Sul portico comparve Lena, con un sorriso un po’ timido. Salutò i genitori del marito e abbracciò anche lei Anna, che per un attimo restò rigida, poi si sciolse in un abbraccio vero.

— Grazie, cara, — riuscì a dire, singhiozzando. — Hai fatto ciò che nemmeno i migliori medici sono riusciti a fare.

Dopo i saluti, scaricarono l’auto e portarono in casa i regali. Lena li invitò a tavola con un calore che non lasciava spazio a imbarazzi. In cucina tutto profumava di pane, erbe, miele. Anna osservava i piatti con un misto di nostalgia e stupore: le sembrava di essere tornata all’infanzia, quando il cibo era semplice ma pieno di sapore.

Gena tirò fuori una bottiglia.

— Papà, questo è idromele. L’abbiamo fatto noi.

— Vi siete organizzati bene, — rise Alexander. — Sembra quasi che qui non vi manchi niente.

Tutti assaggiarono l’idromele, tranne Lena.

Anna, notandolo, non seppe resistere al vecchio riflesso pungente:

— Che c’è, sei ancora risentita con me? Non brinderai nemmeno per educazione?

Lena arrossì, imbarazzata.

— Non posso bere.

Anna guardò il figlio, colta di sorpresa.

— Stai male?

Gena sorrise da un orecchio all’altro.

— No, mamma. Semplicemente… aspettiamo un bambino. Presto diventerai nonna.

Quelle parole furono come aprire una diga. Anna cominciò a piangere, a ridere, ad abbracciare prima il figlio poi Lena, di nuovo il figlio, senza riuscire a fermarsi.

All’improvviso, con l’aria di chi ha appena preso una decisione definitiva, dichiarò:

— Basta, resta stabilito: mi fermo qui un paio di settimane. Devo comprare delle cose, aiutarvi a sistemare la casa come si deve. Sasha, è da quanto che mi prometti una macchina nuova? Ecco l’occasione: prendila grande, capiente, così ci sta tutto quel che servirà alla nipotina. O al nipotino. E Lena la porteremo in città per il parto: in una buona clinica, senza discussioni.

Continuò a impartire ordini e suggerimenti, mentre gli altri ridevano alle sue spalle con affetto. Anna arrossì leggermente.

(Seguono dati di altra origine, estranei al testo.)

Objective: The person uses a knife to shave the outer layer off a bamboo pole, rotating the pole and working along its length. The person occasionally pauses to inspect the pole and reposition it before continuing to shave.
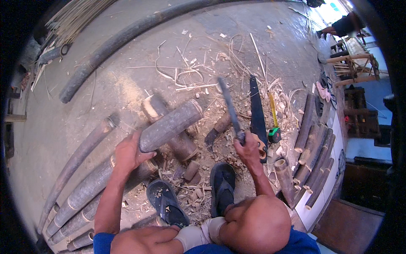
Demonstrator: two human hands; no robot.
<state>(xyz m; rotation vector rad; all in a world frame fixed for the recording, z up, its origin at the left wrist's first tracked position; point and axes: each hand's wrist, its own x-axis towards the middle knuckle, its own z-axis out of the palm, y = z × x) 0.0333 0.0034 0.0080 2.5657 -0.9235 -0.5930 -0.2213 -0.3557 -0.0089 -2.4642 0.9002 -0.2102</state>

— Ma io… voglio soltanto il meglio per voi, — si giustificò.

Lena le si avvicinò e la strinse forte.

— Lo so. E ti ascolterò. Gena non capisce niente di queste cose, e io… lo ammetto, sono un po’ spaventata.

Anna la accarezzò sulla schiena.

— Non preoccuparti, — le sussurrò. — Da adesso in poi, ci sarò sempre per te. E per il nostro piccolo miracolo.